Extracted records
=-=-=

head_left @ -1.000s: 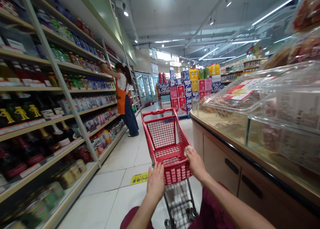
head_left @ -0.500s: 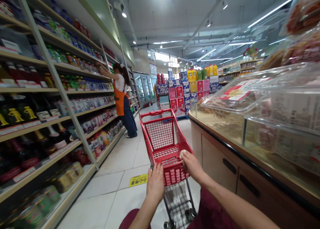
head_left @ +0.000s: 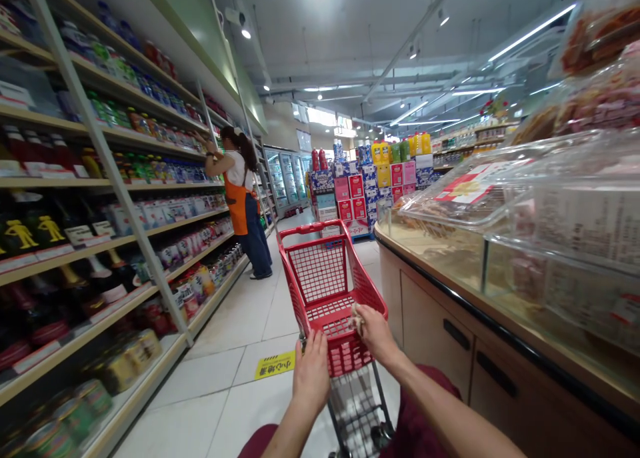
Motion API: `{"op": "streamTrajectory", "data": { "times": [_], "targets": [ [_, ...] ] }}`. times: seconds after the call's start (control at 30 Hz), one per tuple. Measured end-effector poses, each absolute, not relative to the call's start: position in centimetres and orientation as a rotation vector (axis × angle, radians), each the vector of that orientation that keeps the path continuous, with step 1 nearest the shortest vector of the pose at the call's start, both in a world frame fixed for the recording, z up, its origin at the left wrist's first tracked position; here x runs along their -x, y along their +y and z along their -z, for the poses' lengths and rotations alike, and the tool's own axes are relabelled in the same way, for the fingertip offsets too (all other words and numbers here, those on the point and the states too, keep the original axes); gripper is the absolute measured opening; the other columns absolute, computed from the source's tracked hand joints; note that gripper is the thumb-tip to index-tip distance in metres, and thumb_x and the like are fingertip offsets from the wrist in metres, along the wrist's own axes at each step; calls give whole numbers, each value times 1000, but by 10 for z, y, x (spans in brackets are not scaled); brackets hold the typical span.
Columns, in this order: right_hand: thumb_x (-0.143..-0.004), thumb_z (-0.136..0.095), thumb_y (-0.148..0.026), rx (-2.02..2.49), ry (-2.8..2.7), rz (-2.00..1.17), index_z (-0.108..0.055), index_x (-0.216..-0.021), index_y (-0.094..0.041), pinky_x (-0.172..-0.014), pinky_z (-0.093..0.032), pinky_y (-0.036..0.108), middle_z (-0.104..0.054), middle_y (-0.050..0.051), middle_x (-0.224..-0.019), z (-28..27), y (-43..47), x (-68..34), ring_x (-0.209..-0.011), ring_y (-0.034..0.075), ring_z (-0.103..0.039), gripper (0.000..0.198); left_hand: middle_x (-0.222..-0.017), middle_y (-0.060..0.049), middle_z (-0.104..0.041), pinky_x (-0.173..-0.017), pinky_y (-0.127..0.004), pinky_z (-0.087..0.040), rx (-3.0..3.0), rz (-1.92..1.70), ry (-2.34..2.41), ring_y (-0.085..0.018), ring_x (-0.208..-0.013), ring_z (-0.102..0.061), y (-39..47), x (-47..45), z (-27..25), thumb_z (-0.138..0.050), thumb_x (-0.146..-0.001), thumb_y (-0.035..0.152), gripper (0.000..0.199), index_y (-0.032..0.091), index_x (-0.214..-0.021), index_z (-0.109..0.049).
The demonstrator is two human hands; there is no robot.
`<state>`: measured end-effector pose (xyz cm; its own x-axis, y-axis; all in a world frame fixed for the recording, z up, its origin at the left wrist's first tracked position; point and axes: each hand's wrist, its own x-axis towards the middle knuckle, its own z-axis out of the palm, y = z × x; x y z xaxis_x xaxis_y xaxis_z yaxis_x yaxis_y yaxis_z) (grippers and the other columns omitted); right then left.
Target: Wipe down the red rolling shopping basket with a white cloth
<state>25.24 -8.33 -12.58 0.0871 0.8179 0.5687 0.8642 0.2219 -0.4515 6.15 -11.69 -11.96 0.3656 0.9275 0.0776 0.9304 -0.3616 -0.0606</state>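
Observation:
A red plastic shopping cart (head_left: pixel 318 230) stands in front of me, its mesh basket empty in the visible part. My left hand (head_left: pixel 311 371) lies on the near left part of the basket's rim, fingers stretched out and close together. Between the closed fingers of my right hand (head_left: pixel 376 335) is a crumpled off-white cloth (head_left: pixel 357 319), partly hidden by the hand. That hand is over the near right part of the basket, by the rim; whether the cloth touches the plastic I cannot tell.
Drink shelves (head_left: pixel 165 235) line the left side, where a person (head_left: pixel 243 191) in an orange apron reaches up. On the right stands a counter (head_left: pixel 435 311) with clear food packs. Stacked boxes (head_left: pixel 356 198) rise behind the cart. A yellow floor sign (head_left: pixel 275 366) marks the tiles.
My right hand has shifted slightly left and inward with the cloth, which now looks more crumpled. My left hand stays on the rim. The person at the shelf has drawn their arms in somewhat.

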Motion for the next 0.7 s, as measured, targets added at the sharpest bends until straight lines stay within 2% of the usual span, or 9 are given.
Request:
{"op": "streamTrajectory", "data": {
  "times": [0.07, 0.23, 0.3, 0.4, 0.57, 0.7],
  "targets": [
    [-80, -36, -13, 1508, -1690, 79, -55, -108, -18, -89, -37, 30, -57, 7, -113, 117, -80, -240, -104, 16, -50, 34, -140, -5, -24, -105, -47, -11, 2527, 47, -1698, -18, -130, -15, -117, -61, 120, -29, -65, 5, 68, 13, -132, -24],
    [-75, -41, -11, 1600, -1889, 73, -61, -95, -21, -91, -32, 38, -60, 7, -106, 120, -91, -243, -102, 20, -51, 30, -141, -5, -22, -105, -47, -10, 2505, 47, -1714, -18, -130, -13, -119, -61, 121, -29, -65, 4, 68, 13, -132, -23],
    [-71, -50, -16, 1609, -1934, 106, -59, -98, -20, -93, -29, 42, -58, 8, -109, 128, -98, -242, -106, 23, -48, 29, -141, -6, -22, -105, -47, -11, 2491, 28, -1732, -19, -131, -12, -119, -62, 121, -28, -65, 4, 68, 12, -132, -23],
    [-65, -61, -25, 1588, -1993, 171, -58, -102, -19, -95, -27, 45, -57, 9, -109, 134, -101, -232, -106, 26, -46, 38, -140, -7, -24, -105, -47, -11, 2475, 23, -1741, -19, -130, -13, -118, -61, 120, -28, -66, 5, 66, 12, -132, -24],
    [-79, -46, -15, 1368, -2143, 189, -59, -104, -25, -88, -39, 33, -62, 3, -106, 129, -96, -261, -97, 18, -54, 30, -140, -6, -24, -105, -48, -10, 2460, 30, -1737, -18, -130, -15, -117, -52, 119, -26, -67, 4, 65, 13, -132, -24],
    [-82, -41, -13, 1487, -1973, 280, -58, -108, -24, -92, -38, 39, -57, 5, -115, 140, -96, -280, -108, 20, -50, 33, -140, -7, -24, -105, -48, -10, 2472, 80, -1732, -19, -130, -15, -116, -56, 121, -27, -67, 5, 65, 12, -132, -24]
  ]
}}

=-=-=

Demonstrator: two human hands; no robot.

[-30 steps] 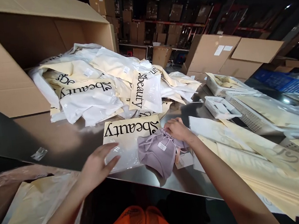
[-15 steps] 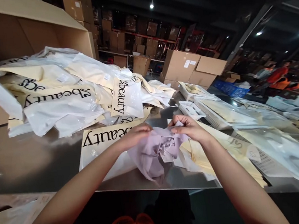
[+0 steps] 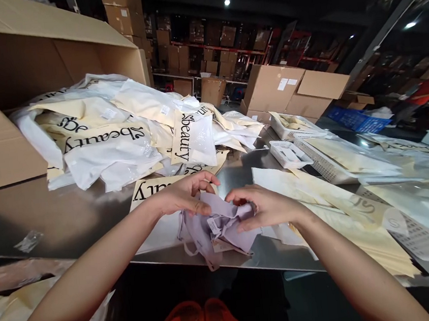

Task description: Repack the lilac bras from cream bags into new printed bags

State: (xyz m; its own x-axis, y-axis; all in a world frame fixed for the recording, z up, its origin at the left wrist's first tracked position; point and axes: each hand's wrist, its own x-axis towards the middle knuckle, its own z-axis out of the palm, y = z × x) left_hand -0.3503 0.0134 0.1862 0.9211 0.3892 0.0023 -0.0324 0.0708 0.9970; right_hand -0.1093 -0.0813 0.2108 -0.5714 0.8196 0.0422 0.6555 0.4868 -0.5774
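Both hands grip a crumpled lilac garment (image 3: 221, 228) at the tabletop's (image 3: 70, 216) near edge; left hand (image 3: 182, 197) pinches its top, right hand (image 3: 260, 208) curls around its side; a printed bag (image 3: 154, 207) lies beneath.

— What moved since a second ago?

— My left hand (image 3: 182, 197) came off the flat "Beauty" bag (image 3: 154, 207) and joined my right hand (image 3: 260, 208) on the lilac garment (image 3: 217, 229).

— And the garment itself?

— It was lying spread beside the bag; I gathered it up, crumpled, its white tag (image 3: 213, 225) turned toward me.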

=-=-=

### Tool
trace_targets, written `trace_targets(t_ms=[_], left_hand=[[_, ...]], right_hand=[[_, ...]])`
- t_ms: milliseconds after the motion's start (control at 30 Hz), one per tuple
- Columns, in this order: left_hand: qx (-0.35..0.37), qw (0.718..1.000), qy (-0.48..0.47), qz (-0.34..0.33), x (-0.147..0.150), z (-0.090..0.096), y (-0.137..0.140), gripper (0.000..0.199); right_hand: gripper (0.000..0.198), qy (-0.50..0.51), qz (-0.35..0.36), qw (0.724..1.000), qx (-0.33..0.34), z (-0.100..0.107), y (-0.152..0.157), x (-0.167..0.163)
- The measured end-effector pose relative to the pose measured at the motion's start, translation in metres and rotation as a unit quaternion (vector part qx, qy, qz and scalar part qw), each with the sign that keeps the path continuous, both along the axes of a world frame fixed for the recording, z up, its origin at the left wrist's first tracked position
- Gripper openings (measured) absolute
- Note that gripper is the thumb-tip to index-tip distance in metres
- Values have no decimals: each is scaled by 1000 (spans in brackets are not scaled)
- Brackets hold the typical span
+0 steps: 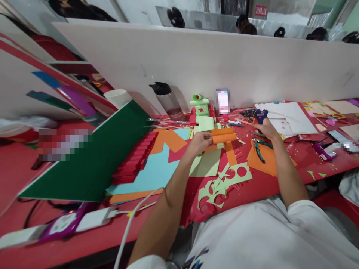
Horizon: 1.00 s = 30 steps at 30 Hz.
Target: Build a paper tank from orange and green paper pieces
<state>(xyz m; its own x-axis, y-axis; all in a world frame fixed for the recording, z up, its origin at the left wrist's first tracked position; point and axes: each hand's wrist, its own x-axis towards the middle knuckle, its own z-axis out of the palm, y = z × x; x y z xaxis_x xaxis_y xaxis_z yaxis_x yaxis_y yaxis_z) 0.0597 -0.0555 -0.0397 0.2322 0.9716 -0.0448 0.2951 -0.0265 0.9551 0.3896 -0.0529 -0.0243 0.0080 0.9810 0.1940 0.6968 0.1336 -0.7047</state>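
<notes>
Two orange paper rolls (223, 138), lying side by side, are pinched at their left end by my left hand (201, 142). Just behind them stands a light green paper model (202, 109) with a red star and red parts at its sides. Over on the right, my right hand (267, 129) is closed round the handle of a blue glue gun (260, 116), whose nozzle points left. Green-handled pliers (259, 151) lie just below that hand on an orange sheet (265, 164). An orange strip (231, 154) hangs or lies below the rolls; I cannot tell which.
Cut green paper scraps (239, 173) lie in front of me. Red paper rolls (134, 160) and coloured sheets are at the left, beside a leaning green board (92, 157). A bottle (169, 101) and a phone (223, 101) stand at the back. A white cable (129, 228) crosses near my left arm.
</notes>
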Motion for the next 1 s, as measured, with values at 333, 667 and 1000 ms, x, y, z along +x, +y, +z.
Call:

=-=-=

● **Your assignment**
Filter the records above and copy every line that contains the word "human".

● **Written response**
The demonstrator is two human hands; there is no robot.
Demonstrator: two human hands; no robot.

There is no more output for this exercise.